During this early history of the United States, and amid this early civil training of Houston and of his compatriots, the modern questions of Civil Service, in both the fields now discussed, were already debated. Attempts to civilize and educate the Indians in the Gulf States and in the Mississippi Valley, inaugurated under Mr. Monroe in 1819, and specially advanced by Mr. Calhoun as Secretary of War, before the organization of the Department of the Interior, were virtually a part of the Civil Service. In December, 1824, the Secretary reported 32 schools, with 916 pupils, in successful operation; a work only nominally connected with the War Department. Then, as now, the question was: Does the genius of American institutions apply to other than white men, and is it the soldier or the teacher that is to civilize the red races? Houston believed, because he had means of judging, that the Indian, as well as the white man, was to be trusted in civil service. Yet more. Civil Service Reform was urged in precisely the same form, and on the same grounds as now. The venerated Macon, in February, 1823, as chairman of a committee of the Senate on Constitutional Reforms, proposed measures for diminishing and regulating the patronage of the Executive. Though the system of filling subordinate offices with partisan political aspirants, irrespective of fitness, was not then, as under a later administration, inaugurated, the whole history of the Government, observed by himself personally, led Macon to see that only fixed tenure in office could secure the service of men devoted, not to a party, but to the interests of the people. No man in Congress was more firm and faithful than Houston in uncovering, irrespective of party, malfeasance in office, as appeared in the next, the Nineteenth Congress, to which he was elected.

The Presidential election, which was held in the autumn of 1824, and reported to Congress in December, created divisions unknown before. Besides the candidates of the two great parties, two other candidates were in the field. General Jackson, put forward by the Democrats, received 97 electoral votes, having supporters in all sections of the country; Adams, the Whig candidate, received 84 votes, chiefly in New York; Crawford, an Independent, received 41 votes, chiefly from Whigs, especially in Virginia; while Clay received 37 votes, mainly from the West, and, as was supposed, as a Democratic candidate. The election being thus thrown into Congress, as neither candidate had a majority of the votes cast, a union of the friends of Mr. Adams and Clay was formed; Mr. Adams was elected to the Presidency, while Mr. Clay became Secretary of State. As this implied in Mr. Clay a virtual change in political principles, charges of corruption were of course naturally suggested, and Mr. Clay, late in the session, asked an investigation. This Houston opposed. His reasons were given in a circular to his constituents, dated March 3, 1825. The substance of this circular, afterward published in Niles' Register, at Baltimore, May 28th, is worthy of reproduction, as it gives the balanced judgment of Houston on matters of civil and constitutional law. It is as follows:

"Extract from a Circular of Mr. Houston to the Freemen of the Ninth Congressional District of the State of Tennessee, dated Washington, D. C, March 3, 1825:

"At a late day of the present session an appeal was made by the Speaker of the House of Representatives, in his official character, requesting an investigation of some charges that had been made against him by a member of Congress from the State of Pennsylvania, which appeared in the character of a letter in one of the public journals of that State. A motion was submitted to appoint a special committee for the investigation of the subject, which, after consuming two days in discussion, was adopted. To this course I was opposed, because I did not think that Congress had anything to do with a difference which had been made personal by the course pursued by the Speaker himself. The imposing situation of the Speaker of the House of Representatives is such, that I am never willing to give my vote for an extension of his power when I can either suspect the existence of personal feelings, or that there is even a remote possibility of rendering Congress a court of inquisition, or that it may become an engine of oppression to either members of the House or individuals in society who may choose to exercise their constitutional privileges in the expression of their opinions.
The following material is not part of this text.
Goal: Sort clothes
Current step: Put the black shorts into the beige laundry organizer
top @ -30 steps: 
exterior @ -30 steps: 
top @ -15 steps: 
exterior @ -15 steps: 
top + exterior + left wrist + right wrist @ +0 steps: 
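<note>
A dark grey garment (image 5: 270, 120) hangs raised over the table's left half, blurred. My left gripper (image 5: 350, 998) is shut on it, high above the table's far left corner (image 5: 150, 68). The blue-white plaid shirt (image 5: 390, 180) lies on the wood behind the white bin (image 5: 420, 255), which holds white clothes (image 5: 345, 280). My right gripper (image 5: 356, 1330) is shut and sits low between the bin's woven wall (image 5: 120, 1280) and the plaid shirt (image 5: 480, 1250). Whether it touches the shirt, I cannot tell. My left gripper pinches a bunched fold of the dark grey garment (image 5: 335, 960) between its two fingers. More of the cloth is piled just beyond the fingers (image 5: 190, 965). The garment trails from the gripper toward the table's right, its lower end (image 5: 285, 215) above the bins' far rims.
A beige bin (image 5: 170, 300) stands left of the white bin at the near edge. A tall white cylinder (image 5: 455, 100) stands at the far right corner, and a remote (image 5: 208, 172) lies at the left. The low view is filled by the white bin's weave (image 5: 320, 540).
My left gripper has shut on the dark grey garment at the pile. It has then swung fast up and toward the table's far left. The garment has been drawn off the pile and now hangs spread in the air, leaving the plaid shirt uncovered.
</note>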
"The courts in our country are open at all times to the redress of grievances, and to them individuals can have recourse, where justice can be administered to the party aggrieved. There, every man is presented upon a footing of equality, stripped of power and patronage; no adventitious circumstances of official character or extensive influence can bias the minds of an impartial jury. The case is then determined upon its merits. There is no danger in this course; the Constitution has prescribed it. There is no danger of rendering it the fire-brand of partisan zeal.

"But it will assume a very different aspect if Congress is to become a court for the trial of personal altercation and disputes. It will render it a scene of confusion, and the whole of legislation will become a scene of uproar, party rancor, and personal animosity.

"The subject of the Presidential election, which agitated the American community so long, and was of so much interest to the nation, has resulted in the election of a candidate who had not a majority of the votes in the Electoral College. Nor had he a majority of the members in the House of Representatives, but only a majority of the States. As our Government is, in all other respects, a representative Republic where the voice of the people governs, there must be a manifest defect of the Constitution in relation to the election of President. During the present Congress, various resolutions have been submitted to the House of Representatives proposing amendment, but none have yet been adopted. That there is need for amendment of the Constitution we can not doubt, when we advert to the facts in the last election. One candidate had a decided preference in eleven out of twenty-four States by the people; yet, when the power passed from their hands and devolved on the House of Representatives, the voice of the people was not, in many instances, regarded by their representatives, but their individual inclinations were, for some cause or other, pursued without reference to the will of their constituents.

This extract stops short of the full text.